Conosciuto come uno dei più grandi liutai al mondo, James Tyler ha iniziato la sua carriera di costruttore di chitarre all’inizio degli anni '70… la sua reputazione si è poi sviluppata velocemente passo dopo passo grazie ad un crescente e continuo  passaparola tra i migliori session players e musicisti dell’area di Los Angeles sino alla fine degli anni '80, quando una serie di top players hanno iniziato a rivolgersi a lui per ottenere esattamente gli strumenti di cui necessitavano.

Per anni James ha ascoltato le loro esigenze lavorando costantemente su tutto ciò che potesse rappresentare un miglioramento nell’arte della costruzione di una chitarra elettrica.

Le chitarre sono costruite utilizzando ora le più moderne tecnologie "state of the art" disponibili, che comprendono macchine a controllo numerico millimetriche, macchine laser, stazioni di modeling 3d etc. etc... una precisione tecnologica che però non prevarica mai quello che James chiama "il fattore umano": una chitarra James Tyler mantiene infatti sempre una supervisione di liutai esperti che assicurano che ciascuna chitarra venga costruita con una tecnologia che rimane sempre al servizio dell’esperienza del liutaio e mai una sostituzione del fattore umano.
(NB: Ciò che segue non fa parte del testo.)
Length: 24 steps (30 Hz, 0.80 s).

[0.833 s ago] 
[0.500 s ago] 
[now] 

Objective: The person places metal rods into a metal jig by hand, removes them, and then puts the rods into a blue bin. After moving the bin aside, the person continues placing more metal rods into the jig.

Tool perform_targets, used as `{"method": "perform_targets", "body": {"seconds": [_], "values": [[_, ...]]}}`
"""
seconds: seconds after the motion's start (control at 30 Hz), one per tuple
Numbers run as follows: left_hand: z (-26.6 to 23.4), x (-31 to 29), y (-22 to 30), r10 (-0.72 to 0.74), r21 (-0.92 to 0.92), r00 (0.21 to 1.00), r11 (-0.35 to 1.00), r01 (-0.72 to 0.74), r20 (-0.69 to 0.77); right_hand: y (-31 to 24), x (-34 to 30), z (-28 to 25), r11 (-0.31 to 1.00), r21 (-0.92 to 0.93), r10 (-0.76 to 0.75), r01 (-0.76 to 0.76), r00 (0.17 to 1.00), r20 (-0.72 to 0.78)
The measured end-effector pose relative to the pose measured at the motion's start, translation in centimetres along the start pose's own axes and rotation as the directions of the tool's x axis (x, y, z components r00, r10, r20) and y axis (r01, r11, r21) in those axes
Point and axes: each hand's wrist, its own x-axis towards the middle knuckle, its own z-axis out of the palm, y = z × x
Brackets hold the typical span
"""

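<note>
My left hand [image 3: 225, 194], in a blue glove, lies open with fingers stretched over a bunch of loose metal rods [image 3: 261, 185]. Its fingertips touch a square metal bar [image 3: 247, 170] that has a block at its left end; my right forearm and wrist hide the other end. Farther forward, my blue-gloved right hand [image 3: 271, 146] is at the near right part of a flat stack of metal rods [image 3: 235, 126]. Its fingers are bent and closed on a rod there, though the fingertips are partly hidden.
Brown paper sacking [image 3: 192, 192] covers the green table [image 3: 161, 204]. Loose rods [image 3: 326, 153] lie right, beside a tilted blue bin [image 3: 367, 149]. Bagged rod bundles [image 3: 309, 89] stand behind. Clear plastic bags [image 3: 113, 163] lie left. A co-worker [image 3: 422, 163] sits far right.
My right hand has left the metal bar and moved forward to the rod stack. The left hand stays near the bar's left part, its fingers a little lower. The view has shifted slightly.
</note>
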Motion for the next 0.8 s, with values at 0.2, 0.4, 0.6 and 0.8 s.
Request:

Il lavoro manuale e l’attenzione ossessiva al dettaglio in un ambiente familiare tipico dell’artigianalità del made in California si concretizzano nel costante lavoro di liuteria manuale: i manici sono rifiniti manualmente e singolarmente, i corpi sono sottoposti ad ore di processo di sanding e buffing manuale, la finitura dei frets utilizza un processo altrettanto manuale di ben 10 steps, per un risultato finale di precisione e "feeling" che nessuna macchina computerizzata può garantire. Le chitarre sono poi assemblate, suonate e controllate manualmente una per una da liutai e musicisti per il miglior risultato possibile.

La fabbrica delle James Tyler guitars è cresciuta lentamente nel corso degli anni senza partners esterni, fondi di investimento e soprattutto senza compromessi..

Il lavoro è ancora tutto svolto all’interno della fabbrica di Los Angeles e nel laboratorio Giapponese di Matsumoto (Nagano), dove avviene con la stessa cura e la stessa dedizione della sede americana.

La produzione è tutt’oggi estremamente limitata e Backline - seguendo il proprio spirito di distribuire sempre il meglio della produzione mondiale in fatto di strumenti boutique – inizia quest’anno l’introduzione sul mercato Italiano di pochi, selezionati pezzi provenienti in maggior parte dal laboratorio Giapponese.